Table 1: Data from Abrahamson 2019
Parameter	Significance	Coefficient	Standard Error
green_lvs	p<0.001	-1.91	0.0389
height	p<0.001	-0.03	0.0023
length	p<0.001	0.05	0.0019
width	p<0.001	0.04	0.0021

hide

n_folds <- 10
folds <- rep(1:n_folds, length.out = nrow(palmetto_sub))
p_kfold <- palmetto_sub %>%
  mutate(fold = sample(folds, size = n(), replace = FALSE))
 
pred_acc <- function(x, y) {
  accurate <- ifelse(x == y, 1, 0)
  return(mean(accurate, na.rm = TRUE))
}
 
results_df <- data.frame()
for(i in 1:n_folds) {kfold_test <- p_kfold %>%
    filter(fold == i)
  kfold_train <- p_kfold %>%
    filter(fold != i)
  
  kfold_blr1 <- glm(f1, data = kfold_train, family = 'binomial')
  
  kfold_blr2 <- glm(f2, data = kfold_train, family = 'binomial')
  
  kfold_pred <- kfold_test %>%
    mutate(blr1 = predict(kfold_blr1, kfold_test, type = 'response'),
           blr2 = predict(kfold_blr2, ., type = 'response')) %>%
    mutate(pred1 = ifelse(blr1 > 0.50, '2', '1'),
           pred2 = ifelse(blr2 > 0.50, '2', '1'))
  
  kfold_accuracy <- kfold_pred %>%
    summarize(blr1_acc = pred_acc(species, pred1),
              blr2_acc = pred_acc(species, pred2))
  
  results_df <- bind_rows(results_df, kfold_accuracy)
}
 
results<- results_df %>%
  summarize(blr1_acc = mean(blr1_acc),
            blr2_acc = mean(blr2_acc)) %>%
  rename("Model 1" = "blr1_acc") %>%
  rename("Model 2" = "blr2_acc") %>% 
  gather(Model, Accuracy, "Model 1":"Model 2", factor_key=TRUE) %>% 
  mutate("Correct" = round(Accuracy*12460, 0)) %>%
  mutate("Incorrect"= round((1-Accuracy)*12460, 0)) %>%
  mutate("Percent Accuracy"=round((Accuracy)*100,0)) %>% 
  select(-"Accuracy")

Table 2 : Model results and accuracy. With a 50% cuttoff, Correct refers to how many many plants in the original dataset would be correctly classified. Incorrect refers to how many were incorrectly classified by the model. Percent Accuracy refers to percentage of plants correctly classified by each model.

hide

kable(results, caption = "Data from Abrahamson 2019") %>% 
  kable_styling(font_size = 8, full_width = T)

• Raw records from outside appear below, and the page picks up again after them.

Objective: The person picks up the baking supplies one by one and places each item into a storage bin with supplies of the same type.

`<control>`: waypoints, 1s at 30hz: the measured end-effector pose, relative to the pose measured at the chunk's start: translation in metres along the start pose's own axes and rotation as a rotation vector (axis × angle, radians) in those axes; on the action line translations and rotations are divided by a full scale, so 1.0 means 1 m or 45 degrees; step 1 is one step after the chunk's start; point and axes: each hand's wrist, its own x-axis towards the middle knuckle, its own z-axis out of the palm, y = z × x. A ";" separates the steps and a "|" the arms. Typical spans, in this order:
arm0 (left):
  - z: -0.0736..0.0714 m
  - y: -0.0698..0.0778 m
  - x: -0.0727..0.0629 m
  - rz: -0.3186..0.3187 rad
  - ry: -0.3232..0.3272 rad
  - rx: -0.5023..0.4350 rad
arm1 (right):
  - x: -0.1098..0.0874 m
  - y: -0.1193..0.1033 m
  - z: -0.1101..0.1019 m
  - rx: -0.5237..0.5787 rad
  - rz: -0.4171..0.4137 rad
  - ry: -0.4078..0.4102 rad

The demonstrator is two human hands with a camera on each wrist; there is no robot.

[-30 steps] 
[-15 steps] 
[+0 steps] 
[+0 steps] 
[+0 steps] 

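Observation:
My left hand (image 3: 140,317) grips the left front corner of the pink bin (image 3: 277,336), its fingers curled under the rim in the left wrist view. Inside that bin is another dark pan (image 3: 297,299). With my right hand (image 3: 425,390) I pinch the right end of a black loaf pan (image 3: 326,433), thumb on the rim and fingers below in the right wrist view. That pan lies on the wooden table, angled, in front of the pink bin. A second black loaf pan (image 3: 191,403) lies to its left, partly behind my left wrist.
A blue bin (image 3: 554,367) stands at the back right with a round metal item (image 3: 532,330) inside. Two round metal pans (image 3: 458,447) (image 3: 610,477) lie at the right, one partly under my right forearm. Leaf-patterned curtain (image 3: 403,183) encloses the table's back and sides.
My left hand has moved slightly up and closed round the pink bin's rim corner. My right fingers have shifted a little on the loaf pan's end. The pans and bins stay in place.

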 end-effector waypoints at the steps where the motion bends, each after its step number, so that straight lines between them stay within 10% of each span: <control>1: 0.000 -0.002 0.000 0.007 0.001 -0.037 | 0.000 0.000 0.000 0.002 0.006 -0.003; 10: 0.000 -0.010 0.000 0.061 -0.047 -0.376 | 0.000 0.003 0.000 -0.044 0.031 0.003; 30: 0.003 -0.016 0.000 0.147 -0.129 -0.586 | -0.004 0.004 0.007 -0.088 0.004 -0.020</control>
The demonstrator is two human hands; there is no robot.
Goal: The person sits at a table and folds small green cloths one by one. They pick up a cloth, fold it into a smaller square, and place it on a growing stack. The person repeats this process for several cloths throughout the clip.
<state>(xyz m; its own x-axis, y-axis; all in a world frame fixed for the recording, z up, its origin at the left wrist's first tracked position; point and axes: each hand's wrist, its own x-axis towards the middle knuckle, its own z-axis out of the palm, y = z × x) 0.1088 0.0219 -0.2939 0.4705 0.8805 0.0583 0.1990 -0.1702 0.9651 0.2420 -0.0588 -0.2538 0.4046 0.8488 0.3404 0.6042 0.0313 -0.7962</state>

Table 2: Data from Abrahamson 2019
Model	Correct	Incorrect	Percent Accuracy
Model 1	11423	1037	92
Model 2	11198	1262	90

Conclusion

Overall, this study explores two binary logistic models in predicting plant species based on key characteristics, including: height, canopy width, canopy length and green leaves present. Model 1, including considerations for all key characteristics was the best performing model which we deciphered through AIC comparison and 10-fold cross validation. Overall, the model chosen was accurate roughly 92% of the time.